Bronco is perhaps best known for its acquisition and relaunch of the Charles Shaw brand, which rocketed to fame in 2003 as “Two-Buck Chuck” in Trader Joe’s markets. Amcor’s release included a quote from Bronco co-founder CEO Fred Franzia: “The conversion to PET packaging in 750ml will be a game-changing event in the wine industry.…The use of lightweight PET and other associated eco-friendly packaging features takes us to the next level in terms of sustainability and further expands the Green Fin brand potential.”
Green Fin organic wine is being field tested through Trader Joe’s; the Hacienda bottles are used for first-class service on U.S. airlines. Because of their light weight, airlines have led the way to adoption of wine in PET packaging. According to Amcor, the PET bottles are 100% recyclable and use PET labels (eliminating contamination in the recycling stream). At about one-sixth the weight of standard glass bottles, they use short-skirt ROPP aluminum screwcaps, which are removable prior to recycling.
The lightweight package does not require bulky case cartons; instead bottles arrive on shrink-wrapped trays. Amcor claims its PET bottles provide extended shelf life because they are lined with a silicon oxide (SiOx) barrier from KHS Plasmax GmBH. The glass-like material “seals the container from the inside to protect the contents from oxidation,” Amcor stated.
“This ultrathin (less than 100nm) material is transparent and resists cracking, abrasion and delamination. Moreover, it doesn’t degrade over time nor limit the storage time for empty bottles. The barrier coating is easily removed during the recycling process and does not contaminate the recycling system, providing Bronco a fully recyclable container.”
Bronco performed an 18-month evaluation to validate color, taste and overall quality of wines in the 750ml PET containers. Ultimately the California Certified Organic Farmers approved the package, and the mobile service Halsey Bottling filled them without issue on its bottling line.

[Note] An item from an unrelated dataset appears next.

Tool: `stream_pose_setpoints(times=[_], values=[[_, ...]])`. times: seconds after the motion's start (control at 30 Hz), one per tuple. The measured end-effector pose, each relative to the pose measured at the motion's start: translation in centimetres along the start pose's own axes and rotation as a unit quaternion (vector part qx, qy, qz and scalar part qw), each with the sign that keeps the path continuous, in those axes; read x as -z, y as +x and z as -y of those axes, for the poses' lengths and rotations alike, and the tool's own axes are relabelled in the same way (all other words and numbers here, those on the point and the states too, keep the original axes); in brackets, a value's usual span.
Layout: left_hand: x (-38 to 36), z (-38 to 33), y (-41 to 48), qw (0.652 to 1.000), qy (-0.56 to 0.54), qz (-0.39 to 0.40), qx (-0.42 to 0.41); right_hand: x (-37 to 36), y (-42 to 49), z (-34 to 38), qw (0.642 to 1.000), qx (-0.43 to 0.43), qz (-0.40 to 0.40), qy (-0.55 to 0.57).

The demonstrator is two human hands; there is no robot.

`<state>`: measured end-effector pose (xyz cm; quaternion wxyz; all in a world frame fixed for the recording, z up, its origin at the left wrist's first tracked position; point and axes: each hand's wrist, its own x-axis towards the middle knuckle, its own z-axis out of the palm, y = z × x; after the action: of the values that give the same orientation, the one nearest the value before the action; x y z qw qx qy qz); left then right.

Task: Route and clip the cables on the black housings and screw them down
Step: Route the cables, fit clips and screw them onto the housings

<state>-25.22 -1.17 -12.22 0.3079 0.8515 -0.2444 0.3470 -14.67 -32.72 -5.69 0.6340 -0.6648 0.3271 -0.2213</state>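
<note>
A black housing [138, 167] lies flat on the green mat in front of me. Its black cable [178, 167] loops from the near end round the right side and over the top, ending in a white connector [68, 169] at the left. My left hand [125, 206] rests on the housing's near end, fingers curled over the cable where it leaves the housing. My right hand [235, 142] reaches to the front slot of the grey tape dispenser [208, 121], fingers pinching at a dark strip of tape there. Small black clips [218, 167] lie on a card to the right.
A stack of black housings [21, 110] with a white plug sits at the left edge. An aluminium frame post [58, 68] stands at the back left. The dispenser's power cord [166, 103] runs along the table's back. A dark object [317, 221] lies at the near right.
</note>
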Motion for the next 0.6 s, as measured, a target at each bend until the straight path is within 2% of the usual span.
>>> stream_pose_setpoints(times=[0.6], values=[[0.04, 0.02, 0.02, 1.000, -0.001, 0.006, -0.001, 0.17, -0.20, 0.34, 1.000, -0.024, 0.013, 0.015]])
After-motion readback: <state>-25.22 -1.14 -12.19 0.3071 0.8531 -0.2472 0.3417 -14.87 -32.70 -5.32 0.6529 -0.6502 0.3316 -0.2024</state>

The increased use of PET bottles by a few companies while most others stick with traditional glass is a good example of how change comes gradually to the wine industry. Often the highest priced wines have the most to lose in terms of perceived quality with any change in packaging, so they may proceed slowly. But others looking to save money, land a new sales channel or even just get noticed are the ones that push the envelope.